## [Assigned task]
Determine how many lines in the records include "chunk". Write the number and nothing more.

Collected data:
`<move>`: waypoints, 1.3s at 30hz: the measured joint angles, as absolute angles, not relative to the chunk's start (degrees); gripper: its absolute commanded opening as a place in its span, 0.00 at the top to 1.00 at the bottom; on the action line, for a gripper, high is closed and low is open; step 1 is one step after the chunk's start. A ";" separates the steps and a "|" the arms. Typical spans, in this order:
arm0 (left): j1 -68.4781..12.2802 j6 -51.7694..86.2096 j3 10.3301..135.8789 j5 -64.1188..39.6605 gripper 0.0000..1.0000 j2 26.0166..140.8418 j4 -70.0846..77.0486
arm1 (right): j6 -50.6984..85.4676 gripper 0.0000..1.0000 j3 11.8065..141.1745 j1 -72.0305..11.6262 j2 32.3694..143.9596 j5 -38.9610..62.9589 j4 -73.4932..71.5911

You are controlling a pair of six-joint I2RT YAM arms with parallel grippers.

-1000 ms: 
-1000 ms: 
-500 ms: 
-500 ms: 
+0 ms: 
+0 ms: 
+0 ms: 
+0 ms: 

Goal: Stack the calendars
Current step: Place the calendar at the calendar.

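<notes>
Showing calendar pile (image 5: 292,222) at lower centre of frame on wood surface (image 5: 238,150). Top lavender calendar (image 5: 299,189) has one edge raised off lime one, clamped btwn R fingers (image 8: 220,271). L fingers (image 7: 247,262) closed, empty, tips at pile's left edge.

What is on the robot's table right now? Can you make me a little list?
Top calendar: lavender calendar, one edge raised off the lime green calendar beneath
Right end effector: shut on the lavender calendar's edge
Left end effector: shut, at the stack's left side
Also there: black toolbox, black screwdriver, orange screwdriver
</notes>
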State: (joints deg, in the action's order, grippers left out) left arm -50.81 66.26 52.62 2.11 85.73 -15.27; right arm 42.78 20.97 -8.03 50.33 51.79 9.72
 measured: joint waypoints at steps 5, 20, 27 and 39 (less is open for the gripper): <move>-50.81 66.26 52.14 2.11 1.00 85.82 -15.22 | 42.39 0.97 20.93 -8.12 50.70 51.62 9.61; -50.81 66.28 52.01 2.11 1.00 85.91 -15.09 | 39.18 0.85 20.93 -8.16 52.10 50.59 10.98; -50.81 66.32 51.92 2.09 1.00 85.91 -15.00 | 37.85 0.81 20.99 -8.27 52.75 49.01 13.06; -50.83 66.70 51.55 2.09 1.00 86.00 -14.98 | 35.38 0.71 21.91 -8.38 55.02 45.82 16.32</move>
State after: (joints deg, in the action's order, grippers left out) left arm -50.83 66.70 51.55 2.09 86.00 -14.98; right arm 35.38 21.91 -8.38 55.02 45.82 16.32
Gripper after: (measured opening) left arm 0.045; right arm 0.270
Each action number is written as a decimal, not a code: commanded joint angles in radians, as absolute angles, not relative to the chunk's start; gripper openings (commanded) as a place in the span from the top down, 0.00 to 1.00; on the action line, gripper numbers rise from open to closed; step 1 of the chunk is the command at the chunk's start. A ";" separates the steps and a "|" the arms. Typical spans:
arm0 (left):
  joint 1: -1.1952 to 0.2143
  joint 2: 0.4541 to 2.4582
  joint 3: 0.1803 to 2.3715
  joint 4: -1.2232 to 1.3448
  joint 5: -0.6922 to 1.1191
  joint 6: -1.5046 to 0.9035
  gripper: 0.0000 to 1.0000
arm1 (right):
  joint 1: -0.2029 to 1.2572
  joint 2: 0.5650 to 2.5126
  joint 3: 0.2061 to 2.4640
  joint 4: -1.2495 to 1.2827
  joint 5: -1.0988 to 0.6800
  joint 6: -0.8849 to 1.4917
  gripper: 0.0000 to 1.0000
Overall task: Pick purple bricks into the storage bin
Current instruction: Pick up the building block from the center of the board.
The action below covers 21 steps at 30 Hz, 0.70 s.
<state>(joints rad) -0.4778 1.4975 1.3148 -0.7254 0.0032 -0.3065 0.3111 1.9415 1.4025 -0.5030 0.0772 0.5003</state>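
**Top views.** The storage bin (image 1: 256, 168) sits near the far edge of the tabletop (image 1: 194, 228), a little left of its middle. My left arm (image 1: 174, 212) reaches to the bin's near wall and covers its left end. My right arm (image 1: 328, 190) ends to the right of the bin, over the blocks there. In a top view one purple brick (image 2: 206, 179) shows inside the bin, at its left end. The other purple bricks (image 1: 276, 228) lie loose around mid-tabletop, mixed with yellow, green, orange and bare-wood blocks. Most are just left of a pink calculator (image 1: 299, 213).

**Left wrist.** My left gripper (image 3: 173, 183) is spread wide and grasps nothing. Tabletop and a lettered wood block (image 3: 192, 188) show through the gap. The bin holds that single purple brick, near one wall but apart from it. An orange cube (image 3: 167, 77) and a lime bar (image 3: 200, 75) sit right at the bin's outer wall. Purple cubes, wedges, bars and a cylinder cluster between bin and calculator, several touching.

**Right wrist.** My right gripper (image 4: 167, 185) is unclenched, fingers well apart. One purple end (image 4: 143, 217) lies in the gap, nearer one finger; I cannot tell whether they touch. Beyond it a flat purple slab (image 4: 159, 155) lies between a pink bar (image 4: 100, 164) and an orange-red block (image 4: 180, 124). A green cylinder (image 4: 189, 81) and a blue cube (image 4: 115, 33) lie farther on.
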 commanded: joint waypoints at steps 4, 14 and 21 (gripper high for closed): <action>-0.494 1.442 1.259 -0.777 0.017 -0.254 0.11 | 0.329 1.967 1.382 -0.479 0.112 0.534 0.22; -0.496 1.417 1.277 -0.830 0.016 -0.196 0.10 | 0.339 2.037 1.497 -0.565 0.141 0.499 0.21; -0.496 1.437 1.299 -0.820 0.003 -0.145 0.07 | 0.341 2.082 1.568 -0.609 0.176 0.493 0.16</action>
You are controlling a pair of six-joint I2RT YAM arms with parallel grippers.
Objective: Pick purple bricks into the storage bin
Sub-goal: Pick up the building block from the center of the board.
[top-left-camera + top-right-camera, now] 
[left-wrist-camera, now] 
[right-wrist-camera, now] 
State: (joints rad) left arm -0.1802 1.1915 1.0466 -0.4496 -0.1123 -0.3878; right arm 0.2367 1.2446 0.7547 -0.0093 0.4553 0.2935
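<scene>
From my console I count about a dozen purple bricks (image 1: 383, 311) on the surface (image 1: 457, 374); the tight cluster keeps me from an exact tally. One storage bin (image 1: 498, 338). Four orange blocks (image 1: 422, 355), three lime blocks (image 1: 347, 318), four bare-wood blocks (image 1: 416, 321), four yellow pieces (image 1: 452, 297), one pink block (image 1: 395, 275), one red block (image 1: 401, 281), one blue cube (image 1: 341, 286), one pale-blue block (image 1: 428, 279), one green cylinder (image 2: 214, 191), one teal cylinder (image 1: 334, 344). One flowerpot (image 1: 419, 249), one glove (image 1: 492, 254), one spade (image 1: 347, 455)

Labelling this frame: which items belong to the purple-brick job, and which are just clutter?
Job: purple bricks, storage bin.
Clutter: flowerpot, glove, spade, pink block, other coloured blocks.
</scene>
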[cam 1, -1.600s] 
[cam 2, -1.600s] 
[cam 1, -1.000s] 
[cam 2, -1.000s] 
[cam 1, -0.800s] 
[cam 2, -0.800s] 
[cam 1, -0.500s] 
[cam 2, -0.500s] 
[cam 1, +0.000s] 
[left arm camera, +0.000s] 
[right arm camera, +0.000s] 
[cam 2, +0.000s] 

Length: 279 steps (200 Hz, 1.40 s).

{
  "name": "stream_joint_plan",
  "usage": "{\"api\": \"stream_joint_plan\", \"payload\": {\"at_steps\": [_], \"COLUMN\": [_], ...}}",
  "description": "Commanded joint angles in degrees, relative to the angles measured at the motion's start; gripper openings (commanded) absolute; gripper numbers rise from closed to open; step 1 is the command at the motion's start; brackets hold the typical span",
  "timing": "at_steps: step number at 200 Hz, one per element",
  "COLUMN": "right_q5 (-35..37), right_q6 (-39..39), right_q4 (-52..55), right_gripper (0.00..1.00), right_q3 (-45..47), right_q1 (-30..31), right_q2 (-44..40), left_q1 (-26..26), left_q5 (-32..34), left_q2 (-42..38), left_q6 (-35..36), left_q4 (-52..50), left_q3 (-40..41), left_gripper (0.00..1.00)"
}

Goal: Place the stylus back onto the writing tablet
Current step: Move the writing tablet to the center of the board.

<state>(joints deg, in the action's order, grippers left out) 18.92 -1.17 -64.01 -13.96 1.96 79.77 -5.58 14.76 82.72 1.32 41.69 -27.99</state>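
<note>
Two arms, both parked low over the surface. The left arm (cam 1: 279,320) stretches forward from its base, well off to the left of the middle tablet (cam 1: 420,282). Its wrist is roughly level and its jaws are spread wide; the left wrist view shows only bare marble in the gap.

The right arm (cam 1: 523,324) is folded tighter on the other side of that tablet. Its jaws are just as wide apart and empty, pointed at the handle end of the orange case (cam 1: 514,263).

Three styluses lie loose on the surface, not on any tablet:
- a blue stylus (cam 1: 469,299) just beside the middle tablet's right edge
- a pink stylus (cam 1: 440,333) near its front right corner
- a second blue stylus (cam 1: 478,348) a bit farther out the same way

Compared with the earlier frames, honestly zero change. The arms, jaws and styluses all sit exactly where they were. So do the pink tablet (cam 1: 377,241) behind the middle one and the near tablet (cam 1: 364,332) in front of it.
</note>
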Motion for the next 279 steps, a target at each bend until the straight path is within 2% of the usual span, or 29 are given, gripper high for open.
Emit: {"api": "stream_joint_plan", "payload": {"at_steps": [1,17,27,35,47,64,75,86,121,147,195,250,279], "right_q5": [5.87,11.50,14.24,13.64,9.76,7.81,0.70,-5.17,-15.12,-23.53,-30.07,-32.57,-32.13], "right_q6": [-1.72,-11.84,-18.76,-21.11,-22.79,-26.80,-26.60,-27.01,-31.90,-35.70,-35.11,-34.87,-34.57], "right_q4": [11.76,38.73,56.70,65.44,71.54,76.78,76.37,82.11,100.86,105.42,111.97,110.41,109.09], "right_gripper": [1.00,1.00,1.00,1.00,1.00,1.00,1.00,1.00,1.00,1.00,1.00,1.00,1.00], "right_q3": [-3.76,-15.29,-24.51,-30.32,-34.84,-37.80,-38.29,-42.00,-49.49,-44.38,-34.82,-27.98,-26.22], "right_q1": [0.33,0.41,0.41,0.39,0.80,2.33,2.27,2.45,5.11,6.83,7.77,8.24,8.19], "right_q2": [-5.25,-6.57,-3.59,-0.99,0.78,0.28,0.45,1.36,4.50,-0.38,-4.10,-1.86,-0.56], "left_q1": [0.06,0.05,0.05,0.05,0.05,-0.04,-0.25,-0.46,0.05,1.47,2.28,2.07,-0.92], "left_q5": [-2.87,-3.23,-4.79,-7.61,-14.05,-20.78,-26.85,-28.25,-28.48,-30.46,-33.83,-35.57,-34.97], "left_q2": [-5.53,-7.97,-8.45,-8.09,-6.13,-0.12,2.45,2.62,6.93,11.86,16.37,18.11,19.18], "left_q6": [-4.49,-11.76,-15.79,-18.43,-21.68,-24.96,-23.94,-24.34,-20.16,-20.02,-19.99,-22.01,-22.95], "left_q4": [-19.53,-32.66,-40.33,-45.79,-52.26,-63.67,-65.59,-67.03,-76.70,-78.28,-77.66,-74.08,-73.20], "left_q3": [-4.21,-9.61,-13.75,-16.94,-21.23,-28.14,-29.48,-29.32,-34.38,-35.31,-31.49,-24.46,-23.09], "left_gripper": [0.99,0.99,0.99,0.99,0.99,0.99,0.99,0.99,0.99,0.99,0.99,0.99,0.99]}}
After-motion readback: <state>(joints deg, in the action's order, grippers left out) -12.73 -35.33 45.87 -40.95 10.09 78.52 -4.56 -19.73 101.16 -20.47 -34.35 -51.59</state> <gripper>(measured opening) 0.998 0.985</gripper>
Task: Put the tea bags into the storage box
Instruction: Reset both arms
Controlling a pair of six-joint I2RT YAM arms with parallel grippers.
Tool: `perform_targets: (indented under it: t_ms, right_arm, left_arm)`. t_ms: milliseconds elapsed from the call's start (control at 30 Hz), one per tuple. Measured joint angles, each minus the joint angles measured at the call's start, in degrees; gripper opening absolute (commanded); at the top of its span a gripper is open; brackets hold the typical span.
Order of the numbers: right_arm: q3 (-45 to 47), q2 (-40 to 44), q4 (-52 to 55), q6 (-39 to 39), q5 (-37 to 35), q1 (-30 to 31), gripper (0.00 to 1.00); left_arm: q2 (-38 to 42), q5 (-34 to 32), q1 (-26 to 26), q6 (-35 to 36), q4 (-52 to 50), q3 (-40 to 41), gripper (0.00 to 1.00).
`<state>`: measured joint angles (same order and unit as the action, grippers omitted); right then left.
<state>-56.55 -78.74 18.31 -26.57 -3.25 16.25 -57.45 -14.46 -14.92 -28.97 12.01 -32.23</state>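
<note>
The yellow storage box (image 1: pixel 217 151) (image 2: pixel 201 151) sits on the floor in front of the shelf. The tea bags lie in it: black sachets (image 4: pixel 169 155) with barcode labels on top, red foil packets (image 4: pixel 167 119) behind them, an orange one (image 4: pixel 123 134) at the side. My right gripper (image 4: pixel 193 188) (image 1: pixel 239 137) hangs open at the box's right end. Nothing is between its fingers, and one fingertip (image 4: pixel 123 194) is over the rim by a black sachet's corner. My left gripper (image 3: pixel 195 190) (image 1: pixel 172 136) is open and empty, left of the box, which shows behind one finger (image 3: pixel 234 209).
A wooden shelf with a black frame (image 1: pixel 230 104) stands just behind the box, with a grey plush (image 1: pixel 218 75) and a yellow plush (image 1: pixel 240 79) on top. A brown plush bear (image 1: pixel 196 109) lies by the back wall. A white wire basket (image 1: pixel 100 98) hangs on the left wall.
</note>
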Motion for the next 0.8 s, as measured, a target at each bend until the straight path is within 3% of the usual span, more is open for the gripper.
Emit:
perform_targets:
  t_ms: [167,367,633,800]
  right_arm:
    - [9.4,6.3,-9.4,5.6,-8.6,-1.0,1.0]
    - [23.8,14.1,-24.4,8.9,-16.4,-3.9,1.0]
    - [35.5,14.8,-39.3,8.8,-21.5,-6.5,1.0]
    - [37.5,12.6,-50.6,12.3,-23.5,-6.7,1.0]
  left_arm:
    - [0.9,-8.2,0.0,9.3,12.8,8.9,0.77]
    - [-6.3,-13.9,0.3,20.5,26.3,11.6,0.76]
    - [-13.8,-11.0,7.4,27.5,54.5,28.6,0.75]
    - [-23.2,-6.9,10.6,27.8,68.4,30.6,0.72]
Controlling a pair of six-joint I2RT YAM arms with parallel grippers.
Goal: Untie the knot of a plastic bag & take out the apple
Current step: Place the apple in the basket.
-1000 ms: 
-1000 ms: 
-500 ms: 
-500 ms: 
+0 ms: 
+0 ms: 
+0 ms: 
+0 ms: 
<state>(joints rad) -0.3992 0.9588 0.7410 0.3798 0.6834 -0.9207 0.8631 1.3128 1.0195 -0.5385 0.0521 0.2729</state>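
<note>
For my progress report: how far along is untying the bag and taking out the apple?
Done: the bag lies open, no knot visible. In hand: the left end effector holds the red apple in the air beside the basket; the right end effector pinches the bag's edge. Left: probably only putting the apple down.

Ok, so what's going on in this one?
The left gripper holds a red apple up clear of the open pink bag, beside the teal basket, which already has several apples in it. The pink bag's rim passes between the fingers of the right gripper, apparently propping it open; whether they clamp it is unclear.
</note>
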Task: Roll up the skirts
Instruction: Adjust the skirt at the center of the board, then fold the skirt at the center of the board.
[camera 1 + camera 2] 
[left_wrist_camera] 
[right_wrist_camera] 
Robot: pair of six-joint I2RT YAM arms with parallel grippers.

## [Task result]
2